Companies can benefit from Research and Development Allowances (RDAs). RDAs let you deduct 100% of qualifying R&D capital costs from your taxable profits in the year you spend the money. Unlike most other capital allowances, there's no cap on how much you can claim.

Here's how they work, what qualifies, and how to claim them alongside your existing R&D tax credit claim.

What are R&D Capital Allowances?

RDAs are a type of capital allowance specifically for capital expenditure connected to research and development. Where R&D tax credits give you relief on revenue costs, RDAs give you relief on the assets you buy or build to carry out that R&D.

The rate is 100%. That means the full cost of a qualifying asset can be deducted from your profits in the same accounting period you incurred the expense, rather than being written down gradually over several years.

Who can claim RDAs?

RDAs are only available to traders (companies and individuals carrying on a trade). If you carry on a profession or vocation rather than a trade, you won't qualify. This largely means that you must carry out commercial operations to provide goods or services to customers in exchange for money.

You must also be carrying out R&D by HMRC’s definition and this R&D must be related to the company’s trade. Essentially, R&D is seeking to advance the state of the art and having to overcome scientific or technological uncertainty to do this.

You must be ultimately responsible for the R&D for any RDAs to qualify; research undertaken by a third party that benefits you is not reason enough to claim.

What can you claim RDAs on?

The expenditure has to be capital in nature and related to a trade you carry on, or one you're about to start. In practice, this usually covers:

  • Construction or extension of R&D facilities and property (buying land itself doesn't qualify)
  • Laboratory and research equipment
  • Plant and machinery used for R&D
  • Internal IT systems built to support R&D work
  • Company cars used for R&D purposes

If your R&D facility sits within a larger, mixed-use building, you must apportion the amount that is used for R&D versus non-R&D. For example, if 60% of a building is used for R&D but 40% is general commercial use (e.g., for administration, sales or other commercial activities), then only 60% of the building can be claimed.

The method for determining how much of a building is R&D is up to you, but it must be “just and reasonable”, and you may need to defend it to HMRC.

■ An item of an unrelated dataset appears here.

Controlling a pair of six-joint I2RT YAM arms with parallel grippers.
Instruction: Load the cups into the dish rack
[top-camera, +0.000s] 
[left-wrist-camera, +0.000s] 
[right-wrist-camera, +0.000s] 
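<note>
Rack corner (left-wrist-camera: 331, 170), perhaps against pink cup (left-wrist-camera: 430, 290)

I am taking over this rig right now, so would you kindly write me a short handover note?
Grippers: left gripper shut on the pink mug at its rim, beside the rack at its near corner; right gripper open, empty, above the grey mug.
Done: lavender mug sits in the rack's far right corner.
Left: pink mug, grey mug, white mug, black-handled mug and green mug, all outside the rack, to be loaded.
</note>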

You can only claim for any expenditure incurred in that period (unless it was incurred before the trade began).

What expenditure is excluded from RDAs?

There are some capital expenditure costs that will never qualify, even if they’re necessary for your R&D.

As mentioned above, the costs of land do not qualify, even if they are part of the sale of a building. Any purchase of building and land must be reviewed to exclude the land portion of the cost.

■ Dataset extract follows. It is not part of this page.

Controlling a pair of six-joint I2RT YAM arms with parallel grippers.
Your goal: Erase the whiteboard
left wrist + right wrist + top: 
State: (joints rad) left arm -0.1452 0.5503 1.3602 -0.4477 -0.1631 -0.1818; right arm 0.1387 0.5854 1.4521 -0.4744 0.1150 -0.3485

Expenditure on rights (either acquiring them or rights arising from R&D) will not qualify for relief. This includes acquiring the rights (e.g., for a patented invention needed in the course of R&D) and for rights that arose from R&D (e.g., IP activities once the R&D has proved the project has merit).

Likewise, expenditure on homes or dwellings as part of a property purchase will not qualify. If your company buys a building for R&D which includes apartments or other homes, that part of the building cost must be excluded from your claim.

The exception to this rule is if the dwelling costs less than a quarter of the total building cost. For example, a building used for R&D with a flat above costs £1 million. It can be included in an RDA claim in its entirety if the flat is worth less than £250,000. If the flat’s worth more than that, it must be excluded.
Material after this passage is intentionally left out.